Work instruction ::
Reproduce each line of the material precisely.
++++
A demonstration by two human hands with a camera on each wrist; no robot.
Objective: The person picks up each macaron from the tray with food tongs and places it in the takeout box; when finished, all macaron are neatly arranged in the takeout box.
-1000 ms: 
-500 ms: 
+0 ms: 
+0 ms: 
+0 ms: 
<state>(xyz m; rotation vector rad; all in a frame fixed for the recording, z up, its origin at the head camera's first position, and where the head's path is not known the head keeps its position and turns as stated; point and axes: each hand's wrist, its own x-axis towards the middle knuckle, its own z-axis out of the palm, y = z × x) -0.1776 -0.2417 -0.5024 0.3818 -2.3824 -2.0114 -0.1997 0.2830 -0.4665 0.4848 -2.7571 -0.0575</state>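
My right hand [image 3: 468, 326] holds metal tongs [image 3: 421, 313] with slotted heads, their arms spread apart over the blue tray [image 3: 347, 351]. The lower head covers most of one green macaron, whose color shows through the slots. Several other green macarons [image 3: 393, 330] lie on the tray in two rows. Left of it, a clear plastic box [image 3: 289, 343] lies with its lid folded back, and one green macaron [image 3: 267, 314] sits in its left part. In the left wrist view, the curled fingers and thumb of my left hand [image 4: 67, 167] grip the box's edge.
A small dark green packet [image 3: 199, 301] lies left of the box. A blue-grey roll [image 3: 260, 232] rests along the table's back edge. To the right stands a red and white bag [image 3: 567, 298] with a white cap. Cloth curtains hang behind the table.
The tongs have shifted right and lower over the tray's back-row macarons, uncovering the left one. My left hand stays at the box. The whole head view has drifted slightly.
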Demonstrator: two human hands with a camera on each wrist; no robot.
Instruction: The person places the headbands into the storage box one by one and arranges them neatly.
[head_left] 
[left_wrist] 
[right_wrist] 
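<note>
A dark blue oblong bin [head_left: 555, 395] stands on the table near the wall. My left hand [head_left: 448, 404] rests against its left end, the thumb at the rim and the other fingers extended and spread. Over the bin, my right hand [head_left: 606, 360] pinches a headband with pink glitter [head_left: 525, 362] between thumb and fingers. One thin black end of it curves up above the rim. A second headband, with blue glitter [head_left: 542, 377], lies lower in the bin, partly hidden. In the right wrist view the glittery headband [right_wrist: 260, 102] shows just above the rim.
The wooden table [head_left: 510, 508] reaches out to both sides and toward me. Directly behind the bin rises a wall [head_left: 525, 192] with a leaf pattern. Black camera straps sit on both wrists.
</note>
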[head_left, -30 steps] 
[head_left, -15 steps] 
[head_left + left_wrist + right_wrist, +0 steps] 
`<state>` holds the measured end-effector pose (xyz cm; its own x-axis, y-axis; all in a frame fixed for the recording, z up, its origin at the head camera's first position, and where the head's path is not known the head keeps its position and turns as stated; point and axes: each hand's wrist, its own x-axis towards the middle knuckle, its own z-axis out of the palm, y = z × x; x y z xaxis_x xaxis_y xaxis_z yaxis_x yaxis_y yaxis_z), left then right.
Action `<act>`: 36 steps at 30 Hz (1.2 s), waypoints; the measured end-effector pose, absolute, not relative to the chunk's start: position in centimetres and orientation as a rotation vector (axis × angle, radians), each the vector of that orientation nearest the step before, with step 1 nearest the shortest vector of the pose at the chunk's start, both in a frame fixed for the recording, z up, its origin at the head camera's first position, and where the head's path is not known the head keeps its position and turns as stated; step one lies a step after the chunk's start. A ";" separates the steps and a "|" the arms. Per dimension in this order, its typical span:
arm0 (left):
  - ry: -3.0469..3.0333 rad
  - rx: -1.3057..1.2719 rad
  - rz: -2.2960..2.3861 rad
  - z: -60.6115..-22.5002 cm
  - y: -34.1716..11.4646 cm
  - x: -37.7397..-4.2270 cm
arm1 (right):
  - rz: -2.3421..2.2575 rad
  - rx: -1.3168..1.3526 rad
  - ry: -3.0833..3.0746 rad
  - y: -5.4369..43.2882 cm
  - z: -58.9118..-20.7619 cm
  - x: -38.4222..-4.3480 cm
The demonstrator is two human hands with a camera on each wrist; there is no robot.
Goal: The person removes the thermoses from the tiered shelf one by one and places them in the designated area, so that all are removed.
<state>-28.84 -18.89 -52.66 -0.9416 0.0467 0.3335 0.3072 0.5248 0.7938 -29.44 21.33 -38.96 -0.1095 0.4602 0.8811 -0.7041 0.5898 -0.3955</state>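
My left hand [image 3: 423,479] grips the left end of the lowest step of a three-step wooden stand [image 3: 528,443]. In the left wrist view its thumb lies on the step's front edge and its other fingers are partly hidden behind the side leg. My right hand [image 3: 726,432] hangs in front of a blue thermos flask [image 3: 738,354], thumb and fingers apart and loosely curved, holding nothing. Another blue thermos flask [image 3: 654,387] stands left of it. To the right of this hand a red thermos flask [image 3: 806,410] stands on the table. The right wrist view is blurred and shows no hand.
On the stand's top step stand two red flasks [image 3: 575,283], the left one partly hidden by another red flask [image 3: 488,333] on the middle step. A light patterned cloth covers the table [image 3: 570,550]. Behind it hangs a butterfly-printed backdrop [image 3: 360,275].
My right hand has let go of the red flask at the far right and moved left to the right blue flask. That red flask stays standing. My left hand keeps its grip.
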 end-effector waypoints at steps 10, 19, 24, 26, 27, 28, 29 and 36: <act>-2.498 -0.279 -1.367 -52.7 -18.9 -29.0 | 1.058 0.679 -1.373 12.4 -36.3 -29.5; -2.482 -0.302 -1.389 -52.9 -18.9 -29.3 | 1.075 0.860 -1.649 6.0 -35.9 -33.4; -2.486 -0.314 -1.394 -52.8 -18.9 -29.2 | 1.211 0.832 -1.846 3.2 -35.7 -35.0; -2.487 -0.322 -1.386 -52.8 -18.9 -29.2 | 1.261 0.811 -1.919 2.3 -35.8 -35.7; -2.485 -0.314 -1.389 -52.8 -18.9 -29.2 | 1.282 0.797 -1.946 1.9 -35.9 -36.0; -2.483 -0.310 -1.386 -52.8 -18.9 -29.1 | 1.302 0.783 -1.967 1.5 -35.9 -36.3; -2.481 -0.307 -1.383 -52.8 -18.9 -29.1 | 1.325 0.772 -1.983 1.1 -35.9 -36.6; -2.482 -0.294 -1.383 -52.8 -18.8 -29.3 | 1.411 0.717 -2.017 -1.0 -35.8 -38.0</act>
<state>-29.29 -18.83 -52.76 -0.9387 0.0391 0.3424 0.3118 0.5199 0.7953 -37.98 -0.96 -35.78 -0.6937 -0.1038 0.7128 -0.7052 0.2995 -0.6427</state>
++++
Solution to this exercise ::
A demonstration by two human hands with a camera on each wrist; no robot.
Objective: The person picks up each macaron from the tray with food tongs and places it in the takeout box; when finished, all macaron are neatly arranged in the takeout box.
-1000 ms: 
-500 ms: 
+0 ms: 
+0 ms: 
+0 ms: 
<state>(xyz m; rotation vector rad; all in a frame fixed for the recording, z up, its origin at the head camera's first position, and where the head's path is not known the head keeps its position and turns as stated; point and axes: each hand's wrist, its own x-axis towards the middle knuckle, its own z-axis out of the palm, y = z × x) -0.1776 -0.2417 -0.5024 0.3818 -2.3824 -2.0114 -0.1997 0.2830 -0.4665 0.4848 -2.7571 -0.0575</state>
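My right hand [image 3: 468, 326] holds metal tongs [image 3: 421, 313] with slotted heads, their arms spread apart over the blue tray [image 3: 347, 351]. The lower head covers most of one green macaron, whose color shows through the slots. Several other green macarons [image 3: 393, 330] lie on the tray in two rows. Left of it, a clear plastic box [image 3: 289, 343] lies with its lid folded back, and one green macaron [image 3: 267, 314] sits in its left part. In the left wrist view, the curled fingers and thumb of my left hand [image 4: 67, 167] grip the box's edge.
A small dark green packet [image 3: 199, 301] lies left of the box. A blue-grey roll [image 3: 260, 232] rests along the table's back edge. To the right stands a red and white bag [image 3: 567, 298] with a white cap. Cloth curtains hang behind the table.
The tongs have shifted right and lower over the tray's back-row macarons, uncovering the left one. My left hand stays at the box. The whole head view has drifted slightly.
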Demonstrator: two human hands with a camera on each wrist; no robot.
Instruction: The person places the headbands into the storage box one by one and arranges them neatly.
[head_left] 
[left_wrist] 
[right_wrist] 
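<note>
A dark blue oblong bin [head_left: 555, 395] stands on the table near the wall. My left hand [head_left: 448, 404] rests against its left end, the thumb at the rim and the other fingers extended and spread. Over the bin, my right hand [head_left: 606, 360] pinches a headband with pink glitter [head_left: 525, 362] between thumb and fingers. One thin black end of it curves up above the rim. A second headband, with blue glitter [head_left: 542, 377], lies lower in the bin, partly hidden. In the right wrist view the glittery headband [right_wrist: 260, 102] shows just above the rim.
The wooden table [head_left: 510, 508] reaches out to both sides and toward me. Directly behind the bin rises a wall [head_left: 525, 192] with a leaf pattern. Black camera straps sit on both wrists.
</note>
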[head_left, -30 steps] 
[head_left, -15 steps] 
[head_left + left_wrist + right_wrist, +0 steps] 
`<state>` holds the measured end-effector pose (xyz cm; its own x-axis, y-axis; all in a frame fixed for the recording, z up, its origin at the head camera's first position, and where the head's path is not known the head keeps its position and turns as stated; point and axes: each hand's wrist, its own x-axis towards the middle knuckle, its own z-axis out of the palm, y = z × x; x y z xaxis_x xaxis_y xaxis_z yaxis_x yaxis_y yaxis_z), left then right.
Action `<act>`: 36 steps at 30 Hz (1.2 s), waypoints; the measured end-effector pose, absolute, not relative to the chunk's start: position in centimetres and orientation as a rotation vector (axis × angle, radians), each the vector of that orientation nearest the step before, with step 1 nearest the shortest vector of the pose at the chunk's start, both in a frame fixed for the recording, z up, its origin at the head camera's first position, and where the head's path is not known the head keeps its position and turns as stated; step one lies a step after the chunk's start. A ";" separates the steps and a "|" the arms. Per dimension in this order, its typical span:
arm0 (left):
  - ry: -3.0469..3.0333 rad
  - rx: -1.3057..1.2719 rad
  - rz: -2.2960..2.3861 rad
  - z: -60.6115..-22.5002 cm
  - y: -34.1716..11.4646 cm
  - x: -37.7397..-4.2270 cm
arm1 (right):
  - rz: -2.3421..2.2575 rad
  - rx: -1.3168..1.3526 rad
  - ry: -3.0833..3.0746 rad
  - y: -5.4369..43.2882 cm
  - z: -58.9118..-20.7619 cm
  - x: -38.4222..-4.3480 cm
The demonstrator is two human hands with a camera on each wrist; there is no robot.
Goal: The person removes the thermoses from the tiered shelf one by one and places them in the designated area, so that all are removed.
<state>-28.84 -18.89 -52.66 -0.9416 0.0467 0.3335 0.3072 0.5248 0.7938 -29.44 21.33 -38.96 -0.1095 0.4602 0.8811 -0.7041 0.5898 -0.3955</state>
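My left hand [image 3: 423,479] grips the left end of the lowest step of a three-step wooden stand [image 3: 528,443]. In the left wrist view its thumb lies on the step's front edge and its other fingers are partly hidden behind the side leg. My right hand [image 3: 726,432] hangs in front of a blue thermos flask [image 3: 738,354], thumb and fingers apart and loosely curved, holding nothing. Another blue thermos flask [image 3: 654,387] stands left of it. To the right of this hand a red thermos flask [image 3: 806,410] stands on the table. The right wrist view is blurred and shows no hand.
On the stand's top step stand two red flasks [image 3: 575,283], the left one partly hidden by another red flask [image 3: 488,333] on the middle step. A light patterned cloth covers the table [image 3: 570,550]. Behind it hangs a butterfly-printed backdrop [image 3: 360,275].
My right hand has let go of the red flask at the far right and moved left to the right blue flask. That red flask stays standing. My left hand keeps its grip.
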 end-effector waypoints at steps 10, 19, 24, 26, 27, 28, 29 and 36: <act>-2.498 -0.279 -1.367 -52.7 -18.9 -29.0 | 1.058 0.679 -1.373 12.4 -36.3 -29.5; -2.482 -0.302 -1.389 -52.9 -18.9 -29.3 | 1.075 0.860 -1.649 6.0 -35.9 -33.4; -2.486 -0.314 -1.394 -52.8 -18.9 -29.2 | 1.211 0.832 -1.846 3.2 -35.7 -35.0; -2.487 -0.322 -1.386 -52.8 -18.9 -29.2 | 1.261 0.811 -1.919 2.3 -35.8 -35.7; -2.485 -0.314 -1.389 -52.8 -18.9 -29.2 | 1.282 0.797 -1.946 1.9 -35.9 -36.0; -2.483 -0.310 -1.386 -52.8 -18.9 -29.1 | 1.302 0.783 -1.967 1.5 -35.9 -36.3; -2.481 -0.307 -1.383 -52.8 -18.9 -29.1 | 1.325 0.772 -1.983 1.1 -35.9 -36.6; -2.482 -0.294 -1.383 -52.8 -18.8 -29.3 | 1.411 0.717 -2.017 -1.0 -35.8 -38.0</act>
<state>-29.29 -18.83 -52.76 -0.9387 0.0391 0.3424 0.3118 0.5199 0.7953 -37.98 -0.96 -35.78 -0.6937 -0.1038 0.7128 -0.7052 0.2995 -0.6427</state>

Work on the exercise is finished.